Na Bíblia, “temor do Senhor” não é pânico, mas reverência: reconhecimento profundo da majestade e santidade de Deus que leva à obediência, à alegria e à sabedoria. No AT, a ideia (heb. yir’ah) expressa respeito que molda a vida (Pv 1.7; Sl 34.11); no NT, (phobos) descreve a postura da igreja que caminha “no temor do Senhor e na consolação do Espírito” (At 9.31), servindo com gratidão e respeito (Hb 12.28-29; 1Pe 1.17). Onde esse temor falta, multiplica-se a injustiça (Rm 3.18); onde ele existe, há santidade prática e confiança. A exortação bíblica é: “Desenvolver a vossa salvação com temor e tremor” (Fp 2.12). O temor a Deus deve mover-nos a servi-Lo por amor reverente e não por medo servil.
3.3. O temor a Deus faz parte da vida cristã. Temer a Deus afeta totalmente a maneira como vivemos, inclusive quando nos desviamos do mal e rejeitamos a soberba (Pv 8.13). Em provérbios 16.6b, o sábio Salomão nos ensina que o temor a Deus nos faz desviar do pecado. Temer a Deus, entretanto, não é viver com medo de ir para o inferno, mas reconhecer Sua soberania e permitir que Jesus reine sobre nós. Esse entendimento nos faz desejar honrá-lo em tudo: com nossos Dons e talentos, com nossos bens e posses, com todo o nosso ser. Assim, nós nos tornamos verdadeiros adoradores, que adoram o Pai em espírito e em verdade, como Jesus disse à mulher no poço de Jacó (Jo 4.23).
Pr. Marcos Sant’Anna (Aperfeiçoamento Cristão, Editora Betel, 1ª Edição: Fevereiro/2018, pp.67-75): “É relevante refletir sobre a importância do temor a Deus ser seguido de atitudes coerentes, como encontramos em diversos textos bíblicos, quando o temor a Deus é associado a ações segundo a vontade de Deus, isto é, que agradam a Deus. O Senhor Deus diz que os mandamentos e os estatutos que ordenou deveriam ser ensinados, visando o temor a Deus e a obediência (Dt 6.1-2).

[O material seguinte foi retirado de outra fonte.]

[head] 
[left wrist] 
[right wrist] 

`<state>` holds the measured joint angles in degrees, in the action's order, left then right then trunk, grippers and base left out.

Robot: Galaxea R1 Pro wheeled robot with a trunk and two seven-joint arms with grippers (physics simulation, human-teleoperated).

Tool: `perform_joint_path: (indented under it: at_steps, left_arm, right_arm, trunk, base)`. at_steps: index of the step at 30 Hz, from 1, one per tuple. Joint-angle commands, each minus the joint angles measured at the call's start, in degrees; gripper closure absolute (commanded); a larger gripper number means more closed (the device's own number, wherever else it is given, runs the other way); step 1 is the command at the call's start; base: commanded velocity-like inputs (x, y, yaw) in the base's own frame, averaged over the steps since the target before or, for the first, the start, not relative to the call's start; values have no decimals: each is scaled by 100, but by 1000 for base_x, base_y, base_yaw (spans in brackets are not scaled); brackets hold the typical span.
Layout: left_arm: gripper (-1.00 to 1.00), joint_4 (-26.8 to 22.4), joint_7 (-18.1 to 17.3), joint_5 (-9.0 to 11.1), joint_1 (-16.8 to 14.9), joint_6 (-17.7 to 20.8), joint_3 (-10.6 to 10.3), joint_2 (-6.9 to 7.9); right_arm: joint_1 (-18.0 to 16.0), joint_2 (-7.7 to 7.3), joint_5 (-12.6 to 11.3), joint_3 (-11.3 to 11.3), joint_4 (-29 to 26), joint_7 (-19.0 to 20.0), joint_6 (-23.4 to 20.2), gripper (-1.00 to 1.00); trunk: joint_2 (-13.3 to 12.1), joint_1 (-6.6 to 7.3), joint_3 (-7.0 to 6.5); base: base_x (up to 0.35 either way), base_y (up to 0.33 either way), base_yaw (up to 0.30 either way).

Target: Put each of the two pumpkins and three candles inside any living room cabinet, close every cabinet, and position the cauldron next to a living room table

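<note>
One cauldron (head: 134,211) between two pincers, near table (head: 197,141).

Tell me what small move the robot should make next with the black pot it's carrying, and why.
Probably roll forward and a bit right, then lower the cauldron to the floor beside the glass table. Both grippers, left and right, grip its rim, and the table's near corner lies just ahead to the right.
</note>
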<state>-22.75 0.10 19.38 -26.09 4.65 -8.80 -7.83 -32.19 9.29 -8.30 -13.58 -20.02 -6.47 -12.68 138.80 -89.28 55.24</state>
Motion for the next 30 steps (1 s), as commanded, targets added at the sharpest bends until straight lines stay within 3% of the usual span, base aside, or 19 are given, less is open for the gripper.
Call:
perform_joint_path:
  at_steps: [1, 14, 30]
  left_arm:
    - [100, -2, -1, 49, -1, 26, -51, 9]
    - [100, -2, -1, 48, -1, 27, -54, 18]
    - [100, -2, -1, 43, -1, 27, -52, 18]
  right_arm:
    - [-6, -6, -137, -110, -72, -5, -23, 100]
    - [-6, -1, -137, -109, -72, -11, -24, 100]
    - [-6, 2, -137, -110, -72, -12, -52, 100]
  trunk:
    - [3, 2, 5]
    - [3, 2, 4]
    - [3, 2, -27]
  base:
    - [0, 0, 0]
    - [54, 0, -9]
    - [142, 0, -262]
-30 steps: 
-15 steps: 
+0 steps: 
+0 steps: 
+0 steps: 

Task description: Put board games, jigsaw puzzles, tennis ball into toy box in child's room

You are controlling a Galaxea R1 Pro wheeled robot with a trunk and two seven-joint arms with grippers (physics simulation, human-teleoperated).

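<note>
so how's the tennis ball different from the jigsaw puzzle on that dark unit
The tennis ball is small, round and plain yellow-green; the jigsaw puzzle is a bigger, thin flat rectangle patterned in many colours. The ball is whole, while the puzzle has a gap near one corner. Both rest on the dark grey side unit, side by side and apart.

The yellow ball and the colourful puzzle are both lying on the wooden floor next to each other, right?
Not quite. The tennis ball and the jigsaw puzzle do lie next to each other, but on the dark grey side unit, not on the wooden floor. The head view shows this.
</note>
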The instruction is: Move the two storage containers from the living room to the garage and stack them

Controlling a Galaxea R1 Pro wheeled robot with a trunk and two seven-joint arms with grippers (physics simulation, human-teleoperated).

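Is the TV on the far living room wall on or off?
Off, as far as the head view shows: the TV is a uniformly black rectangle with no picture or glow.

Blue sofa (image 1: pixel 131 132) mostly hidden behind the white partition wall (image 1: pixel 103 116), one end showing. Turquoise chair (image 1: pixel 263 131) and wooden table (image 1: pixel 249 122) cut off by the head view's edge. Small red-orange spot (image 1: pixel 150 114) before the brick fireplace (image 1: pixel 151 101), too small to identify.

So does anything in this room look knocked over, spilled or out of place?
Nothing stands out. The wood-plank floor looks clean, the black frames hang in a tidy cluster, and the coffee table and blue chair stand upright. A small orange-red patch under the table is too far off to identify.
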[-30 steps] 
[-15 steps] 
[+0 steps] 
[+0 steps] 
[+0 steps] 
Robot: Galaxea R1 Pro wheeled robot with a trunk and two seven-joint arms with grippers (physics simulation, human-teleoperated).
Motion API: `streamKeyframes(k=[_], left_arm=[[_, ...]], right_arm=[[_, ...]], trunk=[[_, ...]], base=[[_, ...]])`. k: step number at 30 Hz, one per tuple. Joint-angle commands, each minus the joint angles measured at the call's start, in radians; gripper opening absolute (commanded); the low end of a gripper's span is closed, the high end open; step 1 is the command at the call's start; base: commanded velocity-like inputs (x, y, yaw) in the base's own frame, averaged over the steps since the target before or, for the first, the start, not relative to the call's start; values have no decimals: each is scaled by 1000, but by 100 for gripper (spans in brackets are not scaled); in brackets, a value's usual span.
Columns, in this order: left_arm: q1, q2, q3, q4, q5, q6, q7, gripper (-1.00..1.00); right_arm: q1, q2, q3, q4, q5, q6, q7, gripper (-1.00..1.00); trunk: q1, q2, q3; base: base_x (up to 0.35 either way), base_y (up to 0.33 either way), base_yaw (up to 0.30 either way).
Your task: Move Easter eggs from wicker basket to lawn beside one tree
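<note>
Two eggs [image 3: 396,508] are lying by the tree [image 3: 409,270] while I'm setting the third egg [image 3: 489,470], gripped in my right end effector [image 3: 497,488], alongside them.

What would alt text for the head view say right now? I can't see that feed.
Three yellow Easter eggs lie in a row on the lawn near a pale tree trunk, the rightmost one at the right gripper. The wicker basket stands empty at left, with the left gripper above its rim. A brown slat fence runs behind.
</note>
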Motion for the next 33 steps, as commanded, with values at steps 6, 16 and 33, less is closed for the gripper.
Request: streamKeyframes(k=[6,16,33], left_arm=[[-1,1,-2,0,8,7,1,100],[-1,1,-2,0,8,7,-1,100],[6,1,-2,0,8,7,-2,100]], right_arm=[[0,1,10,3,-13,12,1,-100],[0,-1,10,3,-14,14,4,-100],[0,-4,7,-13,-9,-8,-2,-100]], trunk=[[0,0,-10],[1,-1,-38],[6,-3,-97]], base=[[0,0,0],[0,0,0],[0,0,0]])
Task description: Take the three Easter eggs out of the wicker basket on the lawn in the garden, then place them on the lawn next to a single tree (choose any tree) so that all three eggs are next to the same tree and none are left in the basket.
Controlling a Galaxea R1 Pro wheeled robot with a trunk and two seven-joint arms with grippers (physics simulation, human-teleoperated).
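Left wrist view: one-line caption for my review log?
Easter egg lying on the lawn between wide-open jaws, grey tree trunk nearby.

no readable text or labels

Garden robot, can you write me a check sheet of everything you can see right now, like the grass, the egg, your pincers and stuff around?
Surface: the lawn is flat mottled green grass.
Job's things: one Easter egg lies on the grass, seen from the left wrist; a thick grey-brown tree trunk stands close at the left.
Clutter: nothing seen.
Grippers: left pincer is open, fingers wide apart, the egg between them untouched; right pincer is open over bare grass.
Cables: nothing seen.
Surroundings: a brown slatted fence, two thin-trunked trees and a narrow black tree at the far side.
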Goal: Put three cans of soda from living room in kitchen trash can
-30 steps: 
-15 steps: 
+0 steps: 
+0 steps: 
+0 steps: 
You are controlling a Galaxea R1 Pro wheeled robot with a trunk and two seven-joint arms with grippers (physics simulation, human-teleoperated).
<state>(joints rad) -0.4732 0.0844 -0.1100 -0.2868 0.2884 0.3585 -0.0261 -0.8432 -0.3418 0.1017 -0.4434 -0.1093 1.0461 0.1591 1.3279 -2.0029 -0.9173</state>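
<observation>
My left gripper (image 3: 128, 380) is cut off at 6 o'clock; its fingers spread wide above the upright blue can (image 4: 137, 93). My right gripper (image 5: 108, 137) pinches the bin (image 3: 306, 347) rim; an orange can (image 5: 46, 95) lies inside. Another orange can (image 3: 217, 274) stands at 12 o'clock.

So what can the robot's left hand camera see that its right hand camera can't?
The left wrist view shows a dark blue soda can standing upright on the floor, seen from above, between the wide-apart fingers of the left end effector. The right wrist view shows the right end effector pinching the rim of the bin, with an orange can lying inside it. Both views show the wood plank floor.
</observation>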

Não apenas conhecer e temer, mas conduzir à obediência. Quem teme a Deus ouve e se interessa pelos relatos do que o Senhor tem feito (Sl 66.16). Conforme exposto na Bíblia, o temor a Deus conduz a relacionamento, comprometimento e obediência a Deus (SL 128.1).”
EU ENSINEI QUE:
Temer a Deus é uma escolha de quem reconhece a Sua Grandeza, Soberania e Santidade.
CONCLUSÃO
A fidelidade e o temor do Senhor devem caracterizar aquele que nasceu de novo e está no processo de crescimento e amadurecimento em Cristo. Para tanto, é fundamental “andar em Espírito” (Gl 5.25), sendo transformados a cada dia conforme a imagem de Cristo (Rm 8.29). Que sejamos fiéis e tementes a Deus em todas as áreas da vida, para a Glória de Deus.